** GIVEN RECORDS follows **

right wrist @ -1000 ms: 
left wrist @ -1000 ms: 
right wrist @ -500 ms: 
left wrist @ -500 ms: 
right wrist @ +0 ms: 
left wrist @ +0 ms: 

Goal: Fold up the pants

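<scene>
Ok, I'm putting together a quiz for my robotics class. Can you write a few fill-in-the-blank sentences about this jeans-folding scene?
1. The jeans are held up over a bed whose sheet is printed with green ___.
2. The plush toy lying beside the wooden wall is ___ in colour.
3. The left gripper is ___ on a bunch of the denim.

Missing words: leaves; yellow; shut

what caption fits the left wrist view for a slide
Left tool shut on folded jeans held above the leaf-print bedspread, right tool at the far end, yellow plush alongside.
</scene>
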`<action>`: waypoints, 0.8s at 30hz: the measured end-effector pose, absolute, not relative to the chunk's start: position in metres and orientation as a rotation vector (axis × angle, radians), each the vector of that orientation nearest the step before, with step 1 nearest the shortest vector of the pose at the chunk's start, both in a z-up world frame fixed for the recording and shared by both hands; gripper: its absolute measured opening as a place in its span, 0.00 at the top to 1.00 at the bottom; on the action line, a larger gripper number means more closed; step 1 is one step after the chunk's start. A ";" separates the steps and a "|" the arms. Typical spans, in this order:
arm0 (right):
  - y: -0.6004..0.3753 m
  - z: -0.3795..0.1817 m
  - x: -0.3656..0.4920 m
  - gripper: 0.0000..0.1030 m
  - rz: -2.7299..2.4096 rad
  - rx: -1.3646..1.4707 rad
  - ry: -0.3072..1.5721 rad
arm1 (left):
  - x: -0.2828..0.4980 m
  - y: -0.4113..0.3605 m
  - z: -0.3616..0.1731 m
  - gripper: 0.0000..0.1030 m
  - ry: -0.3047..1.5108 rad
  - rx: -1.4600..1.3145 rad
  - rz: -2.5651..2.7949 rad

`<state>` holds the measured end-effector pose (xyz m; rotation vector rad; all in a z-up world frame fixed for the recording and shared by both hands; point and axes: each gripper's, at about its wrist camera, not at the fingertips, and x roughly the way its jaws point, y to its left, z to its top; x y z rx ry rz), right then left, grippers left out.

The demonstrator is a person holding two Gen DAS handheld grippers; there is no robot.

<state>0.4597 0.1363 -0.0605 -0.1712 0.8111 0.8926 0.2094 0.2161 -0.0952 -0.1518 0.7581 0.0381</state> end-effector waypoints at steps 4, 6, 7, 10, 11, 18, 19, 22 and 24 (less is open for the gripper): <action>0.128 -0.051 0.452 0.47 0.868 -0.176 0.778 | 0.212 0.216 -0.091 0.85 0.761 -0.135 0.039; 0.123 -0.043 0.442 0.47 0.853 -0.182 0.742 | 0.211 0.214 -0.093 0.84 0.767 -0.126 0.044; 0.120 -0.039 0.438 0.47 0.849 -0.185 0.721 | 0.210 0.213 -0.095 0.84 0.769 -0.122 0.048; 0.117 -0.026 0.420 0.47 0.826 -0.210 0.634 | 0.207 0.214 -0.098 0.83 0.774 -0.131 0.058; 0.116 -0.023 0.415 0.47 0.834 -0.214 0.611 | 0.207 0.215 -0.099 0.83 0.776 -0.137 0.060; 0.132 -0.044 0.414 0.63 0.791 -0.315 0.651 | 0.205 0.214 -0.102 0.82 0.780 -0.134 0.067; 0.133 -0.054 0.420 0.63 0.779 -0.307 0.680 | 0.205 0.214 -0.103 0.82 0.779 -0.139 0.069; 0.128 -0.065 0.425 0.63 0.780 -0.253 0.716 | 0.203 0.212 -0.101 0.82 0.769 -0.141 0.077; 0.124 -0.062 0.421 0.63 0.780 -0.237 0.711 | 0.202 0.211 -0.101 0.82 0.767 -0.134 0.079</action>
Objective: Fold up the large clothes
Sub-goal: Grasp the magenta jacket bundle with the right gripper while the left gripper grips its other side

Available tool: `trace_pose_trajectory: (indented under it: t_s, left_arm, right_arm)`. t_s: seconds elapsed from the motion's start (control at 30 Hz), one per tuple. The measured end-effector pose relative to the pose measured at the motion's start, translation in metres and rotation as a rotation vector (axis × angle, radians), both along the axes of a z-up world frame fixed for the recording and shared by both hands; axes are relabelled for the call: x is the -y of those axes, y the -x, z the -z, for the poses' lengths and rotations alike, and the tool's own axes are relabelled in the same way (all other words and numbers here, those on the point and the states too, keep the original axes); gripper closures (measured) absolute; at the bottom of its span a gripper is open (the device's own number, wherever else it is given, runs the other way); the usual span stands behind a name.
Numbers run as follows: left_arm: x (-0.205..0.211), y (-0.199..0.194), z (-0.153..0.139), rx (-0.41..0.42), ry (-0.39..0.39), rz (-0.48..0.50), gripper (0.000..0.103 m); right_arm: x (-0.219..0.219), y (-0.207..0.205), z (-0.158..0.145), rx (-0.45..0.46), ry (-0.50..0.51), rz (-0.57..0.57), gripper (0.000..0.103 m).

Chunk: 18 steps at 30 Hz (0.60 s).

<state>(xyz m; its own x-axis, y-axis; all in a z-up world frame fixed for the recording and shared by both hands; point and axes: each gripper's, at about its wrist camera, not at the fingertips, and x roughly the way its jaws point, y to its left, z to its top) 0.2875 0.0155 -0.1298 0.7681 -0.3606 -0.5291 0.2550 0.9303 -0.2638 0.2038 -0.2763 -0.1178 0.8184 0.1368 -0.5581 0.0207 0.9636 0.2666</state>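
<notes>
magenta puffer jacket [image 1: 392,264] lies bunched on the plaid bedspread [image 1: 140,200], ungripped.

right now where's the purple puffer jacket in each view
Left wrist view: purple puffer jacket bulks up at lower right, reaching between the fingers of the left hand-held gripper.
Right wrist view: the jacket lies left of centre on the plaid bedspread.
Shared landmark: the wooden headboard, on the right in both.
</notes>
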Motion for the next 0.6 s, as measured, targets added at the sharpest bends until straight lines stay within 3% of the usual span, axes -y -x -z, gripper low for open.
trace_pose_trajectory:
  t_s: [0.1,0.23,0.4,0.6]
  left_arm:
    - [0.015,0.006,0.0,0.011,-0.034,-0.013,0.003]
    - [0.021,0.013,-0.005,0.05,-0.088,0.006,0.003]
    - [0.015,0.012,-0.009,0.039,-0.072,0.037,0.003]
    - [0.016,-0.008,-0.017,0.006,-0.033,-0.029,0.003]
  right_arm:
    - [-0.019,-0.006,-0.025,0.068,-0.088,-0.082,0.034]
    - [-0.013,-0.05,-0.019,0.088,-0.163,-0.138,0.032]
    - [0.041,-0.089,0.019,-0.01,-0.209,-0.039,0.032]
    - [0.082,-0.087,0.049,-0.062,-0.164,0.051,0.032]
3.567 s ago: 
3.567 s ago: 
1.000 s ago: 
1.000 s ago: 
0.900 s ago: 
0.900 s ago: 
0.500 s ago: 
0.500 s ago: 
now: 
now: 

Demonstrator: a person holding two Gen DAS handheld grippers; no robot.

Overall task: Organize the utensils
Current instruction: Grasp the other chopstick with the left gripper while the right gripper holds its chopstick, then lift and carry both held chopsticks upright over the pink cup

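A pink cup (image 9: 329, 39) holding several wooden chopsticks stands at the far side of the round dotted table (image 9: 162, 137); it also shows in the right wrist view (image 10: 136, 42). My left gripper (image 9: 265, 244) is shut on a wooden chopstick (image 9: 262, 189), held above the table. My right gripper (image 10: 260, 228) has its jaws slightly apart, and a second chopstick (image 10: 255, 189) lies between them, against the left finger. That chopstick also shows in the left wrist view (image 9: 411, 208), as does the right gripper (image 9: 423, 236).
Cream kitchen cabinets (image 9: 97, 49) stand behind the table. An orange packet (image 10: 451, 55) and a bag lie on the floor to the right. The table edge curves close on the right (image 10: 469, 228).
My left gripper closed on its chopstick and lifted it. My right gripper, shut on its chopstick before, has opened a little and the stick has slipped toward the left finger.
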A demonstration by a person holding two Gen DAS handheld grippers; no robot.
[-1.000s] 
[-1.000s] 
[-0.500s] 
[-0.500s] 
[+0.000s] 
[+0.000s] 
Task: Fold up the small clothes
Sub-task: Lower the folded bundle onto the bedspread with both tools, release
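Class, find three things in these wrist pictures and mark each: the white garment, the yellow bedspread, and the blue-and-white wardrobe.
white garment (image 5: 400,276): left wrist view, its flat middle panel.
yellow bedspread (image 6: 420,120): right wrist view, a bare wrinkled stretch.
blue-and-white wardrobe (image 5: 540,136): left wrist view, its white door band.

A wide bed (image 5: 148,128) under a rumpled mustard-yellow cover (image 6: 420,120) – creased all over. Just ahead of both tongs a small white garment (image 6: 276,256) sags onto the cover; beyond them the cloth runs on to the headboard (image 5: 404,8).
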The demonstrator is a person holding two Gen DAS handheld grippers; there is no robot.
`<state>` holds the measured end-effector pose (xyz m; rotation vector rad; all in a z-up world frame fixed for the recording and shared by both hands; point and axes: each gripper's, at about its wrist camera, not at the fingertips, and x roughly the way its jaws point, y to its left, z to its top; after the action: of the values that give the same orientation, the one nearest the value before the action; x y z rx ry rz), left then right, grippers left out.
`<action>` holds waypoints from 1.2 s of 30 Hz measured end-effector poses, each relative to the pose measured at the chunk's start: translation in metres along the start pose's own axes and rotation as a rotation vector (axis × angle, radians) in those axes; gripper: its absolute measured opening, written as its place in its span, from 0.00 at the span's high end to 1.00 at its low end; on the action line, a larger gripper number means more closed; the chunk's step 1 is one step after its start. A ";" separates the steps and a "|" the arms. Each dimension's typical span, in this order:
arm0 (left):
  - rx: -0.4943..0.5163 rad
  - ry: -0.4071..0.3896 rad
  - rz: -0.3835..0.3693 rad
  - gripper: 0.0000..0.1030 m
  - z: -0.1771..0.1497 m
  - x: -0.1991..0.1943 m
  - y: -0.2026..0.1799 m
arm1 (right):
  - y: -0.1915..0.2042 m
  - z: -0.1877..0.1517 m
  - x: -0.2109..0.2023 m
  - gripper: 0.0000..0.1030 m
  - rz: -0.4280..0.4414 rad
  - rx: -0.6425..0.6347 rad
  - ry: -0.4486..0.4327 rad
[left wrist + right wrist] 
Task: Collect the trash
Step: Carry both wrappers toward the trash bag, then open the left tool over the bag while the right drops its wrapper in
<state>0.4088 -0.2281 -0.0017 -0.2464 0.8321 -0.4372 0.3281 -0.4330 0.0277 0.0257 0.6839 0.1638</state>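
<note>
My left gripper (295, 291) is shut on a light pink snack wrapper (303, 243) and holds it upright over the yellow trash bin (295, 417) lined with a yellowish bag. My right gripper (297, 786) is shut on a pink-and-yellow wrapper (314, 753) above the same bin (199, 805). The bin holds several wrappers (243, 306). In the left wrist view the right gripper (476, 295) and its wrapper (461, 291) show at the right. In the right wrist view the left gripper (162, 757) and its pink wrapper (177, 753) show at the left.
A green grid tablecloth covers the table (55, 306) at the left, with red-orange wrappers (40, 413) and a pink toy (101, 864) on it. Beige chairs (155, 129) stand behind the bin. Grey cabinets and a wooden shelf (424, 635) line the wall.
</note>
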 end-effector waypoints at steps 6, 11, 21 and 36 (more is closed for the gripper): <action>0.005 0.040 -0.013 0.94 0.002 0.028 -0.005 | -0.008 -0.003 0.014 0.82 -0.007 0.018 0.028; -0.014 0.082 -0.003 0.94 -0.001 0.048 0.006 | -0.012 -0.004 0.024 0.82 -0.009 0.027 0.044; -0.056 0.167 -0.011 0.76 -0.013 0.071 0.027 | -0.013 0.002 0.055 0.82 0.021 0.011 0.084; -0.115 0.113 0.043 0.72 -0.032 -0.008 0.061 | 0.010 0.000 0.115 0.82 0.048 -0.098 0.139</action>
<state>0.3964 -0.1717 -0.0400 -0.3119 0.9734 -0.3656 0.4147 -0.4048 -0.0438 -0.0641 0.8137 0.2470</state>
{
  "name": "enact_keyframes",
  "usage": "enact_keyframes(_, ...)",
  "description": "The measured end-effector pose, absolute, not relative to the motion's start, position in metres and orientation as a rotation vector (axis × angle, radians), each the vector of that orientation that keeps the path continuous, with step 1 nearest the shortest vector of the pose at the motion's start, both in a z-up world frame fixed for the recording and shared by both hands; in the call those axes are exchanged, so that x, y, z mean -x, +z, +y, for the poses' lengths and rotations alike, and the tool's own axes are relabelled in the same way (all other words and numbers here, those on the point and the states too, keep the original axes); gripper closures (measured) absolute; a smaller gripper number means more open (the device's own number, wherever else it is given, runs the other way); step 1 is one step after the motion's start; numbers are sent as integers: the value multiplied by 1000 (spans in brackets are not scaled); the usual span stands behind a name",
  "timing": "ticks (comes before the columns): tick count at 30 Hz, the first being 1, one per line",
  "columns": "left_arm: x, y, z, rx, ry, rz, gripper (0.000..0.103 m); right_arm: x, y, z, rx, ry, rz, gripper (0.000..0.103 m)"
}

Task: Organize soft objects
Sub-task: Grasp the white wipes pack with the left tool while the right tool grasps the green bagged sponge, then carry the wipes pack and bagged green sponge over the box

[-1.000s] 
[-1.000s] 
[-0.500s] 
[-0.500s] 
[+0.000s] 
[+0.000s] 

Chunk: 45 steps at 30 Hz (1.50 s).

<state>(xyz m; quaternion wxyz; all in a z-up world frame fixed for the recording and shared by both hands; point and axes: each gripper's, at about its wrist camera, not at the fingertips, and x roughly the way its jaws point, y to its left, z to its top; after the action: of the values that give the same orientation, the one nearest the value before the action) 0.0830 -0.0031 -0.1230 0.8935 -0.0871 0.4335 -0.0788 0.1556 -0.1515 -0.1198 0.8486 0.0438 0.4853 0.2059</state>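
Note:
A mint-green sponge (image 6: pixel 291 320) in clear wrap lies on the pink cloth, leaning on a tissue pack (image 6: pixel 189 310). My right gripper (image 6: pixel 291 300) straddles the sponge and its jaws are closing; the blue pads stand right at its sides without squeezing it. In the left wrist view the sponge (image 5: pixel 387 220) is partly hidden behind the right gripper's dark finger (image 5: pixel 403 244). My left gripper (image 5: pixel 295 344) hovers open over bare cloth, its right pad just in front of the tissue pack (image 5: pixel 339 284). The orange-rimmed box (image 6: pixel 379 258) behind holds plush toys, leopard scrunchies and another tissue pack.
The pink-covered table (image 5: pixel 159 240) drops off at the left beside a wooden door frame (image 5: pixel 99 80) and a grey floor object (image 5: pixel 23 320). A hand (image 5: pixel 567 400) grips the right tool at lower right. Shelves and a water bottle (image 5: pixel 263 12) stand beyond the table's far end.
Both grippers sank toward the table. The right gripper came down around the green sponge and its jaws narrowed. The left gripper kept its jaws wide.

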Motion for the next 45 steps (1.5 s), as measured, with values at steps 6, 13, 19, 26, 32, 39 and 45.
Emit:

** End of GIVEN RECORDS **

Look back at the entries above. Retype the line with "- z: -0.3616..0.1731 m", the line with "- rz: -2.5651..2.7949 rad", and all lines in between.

  - z: -0.3616..0.1731 m
  - gripper: 0.0000..0.1030 m
  - ry: -0.3047..1.5108 rad
  - rx: -1.4600..1.3145 rad
  - rz: -2.5651..2.7949 rad

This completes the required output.